## Task directions
Output the whole listing exactly, except for the pictures in it.

## Information shown
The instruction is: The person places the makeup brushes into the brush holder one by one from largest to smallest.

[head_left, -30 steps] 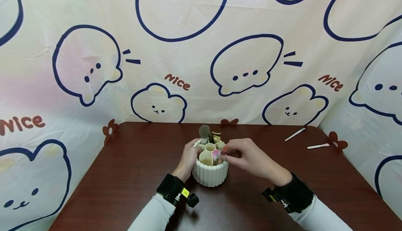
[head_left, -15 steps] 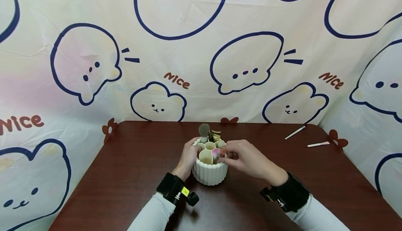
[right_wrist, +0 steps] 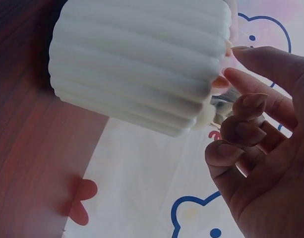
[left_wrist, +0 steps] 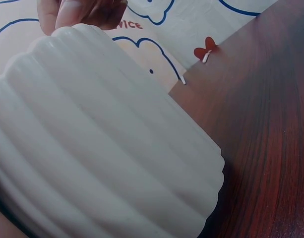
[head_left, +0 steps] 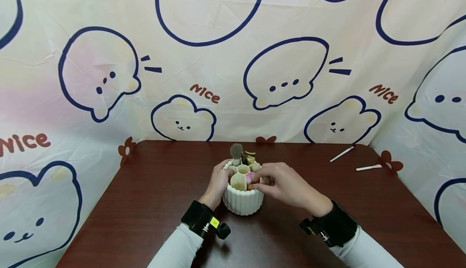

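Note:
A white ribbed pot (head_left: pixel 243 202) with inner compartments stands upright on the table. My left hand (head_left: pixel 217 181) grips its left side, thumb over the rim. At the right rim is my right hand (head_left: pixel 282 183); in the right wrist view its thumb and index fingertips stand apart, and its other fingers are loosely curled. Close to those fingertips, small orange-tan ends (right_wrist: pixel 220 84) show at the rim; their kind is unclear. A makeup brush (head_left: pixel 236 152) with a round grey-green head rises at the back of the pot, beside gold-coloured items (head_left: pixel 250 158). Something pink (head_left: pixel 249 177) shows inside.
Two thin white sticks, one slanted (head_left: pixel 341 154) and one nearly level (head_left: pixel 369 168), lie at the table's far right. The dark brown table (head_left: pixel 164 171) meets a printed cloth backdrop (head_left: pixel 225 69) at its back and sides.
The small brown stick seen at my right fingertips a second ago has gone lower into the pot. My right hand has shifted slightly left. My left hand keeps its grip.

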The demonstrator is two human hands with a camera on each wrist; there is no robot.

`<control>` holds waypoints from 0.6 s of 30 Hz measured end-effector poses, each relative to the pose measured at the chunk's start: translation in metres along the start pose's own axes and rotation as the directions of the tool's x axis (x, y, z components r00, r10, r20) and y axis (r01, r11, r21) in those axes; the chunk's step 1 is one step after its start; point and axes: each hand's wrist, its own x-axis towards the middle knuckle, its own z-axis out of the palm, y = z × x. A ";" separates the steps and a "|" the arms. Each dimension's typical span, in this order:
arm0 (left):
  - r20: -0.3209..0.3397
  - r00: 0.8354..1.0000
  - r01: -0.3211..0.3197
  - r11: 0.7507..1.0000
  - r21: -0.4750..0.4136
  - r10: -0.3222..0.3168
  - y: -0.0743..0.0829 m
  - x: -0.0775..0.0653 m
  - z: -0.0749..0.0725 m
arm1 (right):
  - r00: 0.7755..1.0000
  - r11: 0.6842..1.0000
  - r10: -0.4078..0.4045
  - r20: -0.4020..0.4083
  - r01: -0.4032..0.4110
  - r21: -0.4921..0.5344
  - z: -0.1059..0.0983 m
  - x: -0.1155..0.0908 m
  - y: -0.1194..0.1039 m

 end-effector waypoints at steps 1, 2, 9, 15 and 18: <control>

## Task result
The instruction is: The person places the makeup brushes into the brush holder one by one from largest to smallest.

[head_left, -30 steps] 
[head_left, -15 steps] 
[right_wrist, +0 steps] 
[left_wrist, +0 steps] 
[head_left, +0 steps] 

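Note:
A white ribbed pot (head_left: pixel 243 202) with inner compartments stands upright on the table. My left hand (head_left: pixel 217 181) grips its left side, thumb over the rim. At the right rim is my right hand (head_left: pixel 282 183); in the right wrist view its thumb and index fingertips stand apart, and its other fingers are loosely curled. Close to those fingertips, small orange-tan ends (right_wrist: pixel 220 84) show at the rim; their kind is unclear. A makeup brush (head_left: pixel 236 152) with a round grey-green head rises at the back of the pot, beside gold-coloured items (head_left: pixel 250 158). Something pink (head_left: pixel 249 177) shows inside.
Two thin white sticks, one slanted (head_left: pixel 341 154) and one nearly level (head_left: pixel 369 168), lie at the table's far right. The dark brown table (head_left: pixel 164 171) meets a printed cloth backdrop (head_left: pixel 225 69) at its back and sides.
The small brown stick seen at my right fingertips a second ago has gone lower into the pot. My right hand has shifted slightly left. My left hand keeps its grip.
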
The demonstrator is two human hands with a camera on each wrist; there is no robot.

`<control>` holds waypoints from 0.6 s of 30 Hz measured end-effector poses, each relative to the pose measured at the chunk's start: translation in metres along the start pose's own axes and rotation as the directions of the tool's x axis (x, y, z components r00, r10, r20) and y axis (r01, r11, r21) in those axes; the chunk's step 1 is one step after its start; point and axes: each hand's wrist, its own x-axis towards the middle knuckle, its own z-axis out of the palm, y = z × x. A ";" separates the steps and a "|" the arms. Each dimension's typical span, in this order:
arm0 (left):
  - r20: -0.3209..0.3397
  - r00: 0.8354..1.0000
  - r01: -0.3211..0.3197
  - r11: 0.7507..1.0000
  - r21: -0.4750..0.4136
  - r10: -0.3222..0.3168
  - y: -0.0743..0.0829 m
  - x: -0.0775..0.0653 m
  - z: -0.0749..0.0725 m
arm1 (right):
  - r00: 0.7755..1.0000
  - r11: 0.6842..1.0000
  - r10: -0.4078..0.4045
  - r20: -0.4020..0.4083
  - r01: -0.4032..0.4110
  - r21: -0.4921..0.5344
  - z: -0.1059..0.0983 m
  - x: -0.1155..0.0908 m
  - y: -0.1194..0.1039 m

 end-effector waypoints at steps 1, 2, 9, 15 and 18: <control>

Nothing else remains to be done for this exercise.